Output the listing exactly, leaving out no line.

• • • • • • •

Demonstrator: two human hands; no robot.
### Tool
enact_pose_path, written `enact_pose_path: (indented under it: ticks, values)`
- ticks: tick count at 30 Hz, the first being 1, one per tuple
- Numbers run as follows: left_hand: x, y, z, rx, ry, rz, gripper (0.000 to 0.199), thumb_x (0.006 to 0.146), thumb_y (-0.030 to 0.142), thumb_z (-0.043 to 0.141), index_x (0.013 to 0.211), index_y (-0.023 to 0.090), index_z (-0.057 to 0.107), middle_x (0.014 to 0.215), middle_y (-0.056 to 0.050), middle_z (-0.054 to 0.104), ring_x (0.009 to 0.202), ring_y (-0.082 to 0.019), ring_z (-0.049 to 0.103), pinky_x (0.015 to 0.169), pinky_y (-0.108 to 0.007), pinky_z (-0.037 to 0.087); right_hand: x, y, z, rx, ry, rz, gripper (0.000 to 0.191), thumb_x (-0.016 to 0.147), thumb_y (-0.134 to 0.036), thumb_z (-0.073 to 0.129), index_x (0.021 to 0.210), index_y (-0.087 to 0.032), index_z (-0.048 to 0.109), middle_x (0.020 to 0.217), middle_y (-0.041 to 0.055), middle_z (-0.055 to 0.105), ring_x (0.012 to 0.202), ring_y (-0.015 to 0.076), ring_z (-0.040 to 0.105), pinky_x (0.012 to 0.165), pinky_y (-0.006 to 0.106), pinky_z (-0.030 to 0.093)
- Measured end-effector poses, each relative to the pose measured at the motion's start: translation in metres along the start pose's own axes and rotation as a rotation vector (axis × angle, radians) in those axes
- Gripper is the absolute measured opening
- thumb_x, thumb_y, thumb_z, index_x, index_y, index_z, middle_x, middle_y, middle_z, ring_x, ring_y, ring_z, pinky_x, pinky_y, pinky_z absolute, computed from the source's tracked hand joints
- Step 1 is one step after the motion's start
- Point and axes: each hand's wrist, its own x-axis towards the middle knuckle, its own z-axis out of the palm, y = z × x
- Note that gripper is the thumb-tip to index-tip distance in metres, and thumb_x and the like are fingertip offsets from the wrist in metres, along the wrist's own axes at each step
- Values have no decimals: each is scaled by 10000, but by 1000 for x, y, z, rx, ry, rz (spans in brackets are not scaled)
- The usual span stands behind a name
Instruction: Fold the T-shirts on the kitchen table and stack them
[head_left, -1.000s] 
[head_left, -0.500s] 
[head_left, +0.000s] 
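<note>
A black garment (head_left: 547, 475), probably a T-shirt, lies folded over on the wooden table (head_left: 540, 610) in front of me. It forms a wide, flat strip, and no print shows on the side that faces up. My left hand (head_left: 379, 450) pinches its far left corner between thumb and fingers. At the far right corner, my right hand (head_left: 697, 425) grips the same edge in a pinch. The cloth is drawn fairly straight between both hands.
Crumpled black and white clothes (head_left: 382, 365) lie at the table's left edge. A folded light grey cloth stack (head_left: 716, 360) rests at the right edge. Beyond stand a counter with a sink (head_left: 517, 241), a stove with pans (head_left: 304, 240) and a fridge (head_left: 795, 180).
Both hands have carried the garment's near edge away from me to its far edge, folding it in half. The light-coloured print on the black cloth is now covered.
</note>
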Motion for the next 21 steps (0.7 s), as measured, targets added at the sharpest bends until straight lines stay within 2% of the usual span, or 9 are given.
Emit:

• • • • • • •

SOLUTION TO THIS TASK -
Demonstrator: two human hands; no robot.
### Tool
enact_pose_path, written `enact_pose_path: (indented under it: ticks, values)`
- ticks: tick count at 30 Hz, the first being 1, one per tuple
- Numbers run as follows: left_hand: x, y, z, rx, ry, rz, gripper (0.000 to 0.199), thumb_x (0.006 to 0.146), thumb_y (-0.030 to 0.142), thumb_z (-0.043 to 0.141), index_x (0.013 to 0.211), index_y (-0.023 to 0.090), index_z (-0.057 to 0.107), middle_x (0.014 to 0.215), middle_y (-0.056 to 0.050), middle_z (-0.054 to 0.104), ring_x (0.009 to 0.202), ring_y (-0.082 to 0.019), ring_z (-0.049 to 0.103), pinky_x (0.015 to 0.169), pinky_y (-0.108 to 0.007), pinky_z (-0.037 to 0.087); right_hand: x, y, z, rx, ry, rz, gripper (0.000 to 0.191), thumb_x (-0.016 to 0.147), thumb_y (-0.134 to 0.036), thumb_z (-0.073 to 0.129), index_x (0.021 to 0.210), index_y (-0.087 to 0.032), index_z (-0.048 to 0.109), middle_x (0.020 to 0.217), middle_y (-0.041 to 0.055), middle_z (-0.055 to 0.105), ring_x (0.012 to 0.202), ring_y (-0.015 to 0.076), ring_z (-0.040 to 0.105), pinky_x (0.012 to 0.165), pinky_y (-0.006 to 0.106), pinky_z (-0.030 to 0.093)
- Measured end-effector poses, each relative to the pose measured at the motion's start: translation in metres along the start pose's own axes and rotation as a rotation vector (axis × angle, radians) in those axes
- Gripper is the absolute measured opening
- thumb_x, thumb_y, thumb_z, index_x, index_y, index_z, middle_x, middle_y, middle_z, ring_x, ring_y, ring_z, pinky_x, pinky_y, pinky_z absolute, computed from the source's tracked hand joints
- Step 1 is one step after the motion's start
- Point and axes: each hand's wrist, its own x-axis towards the middle knuckle, its own z-axis out of the palm, y = z × x
- Note that gripper is the thumb-tip to index-tip distance in metres, and thumb_x and the like are fingertip offsets from the wrist in metres, along the wrist's own axes at each step
- Values have no decimals: each is scaled by 10000, but by 1000 for x, y, z, rx, ry, rz (spans in brackets are not scaled)
- The usual span stands behind a name
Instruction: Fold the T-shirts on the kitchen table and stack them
[head_left, -1.000s] 
[head_left, -0.500s] 
[head_left, +0.000s] 
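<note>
A black garment (head_left: 547, 475), probably a T-shirt, lies folded over on the wooden table (head_left: 540, 610) in front of me. It forms a wide, flat strip, and no print shows on the side that faces up. My left hand (head_left: 379, 450) pinches its far left corner between thumb and fingers. At the far right corner, my right hand (head_left: 697, 425) grips the same edge in a pinch. The cloth is drawn fairly straight between both hands.
Crumpled black and white clothes (head_left: 382, 365) lie at the table's left edge. A folded light grey cloth stack (head_left: 716, 360) rests at the right edge. Beyond stand a counter with a sink (head_left: 517, 241), a stove with pans (head_left: 304, 240) and a fridge (head_left: 795, 180).
Both hands have carried the garment's near edge away from me to its far edge, folding it in half. The light-coloured print on the black cloth is now covered.
</note>
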Motion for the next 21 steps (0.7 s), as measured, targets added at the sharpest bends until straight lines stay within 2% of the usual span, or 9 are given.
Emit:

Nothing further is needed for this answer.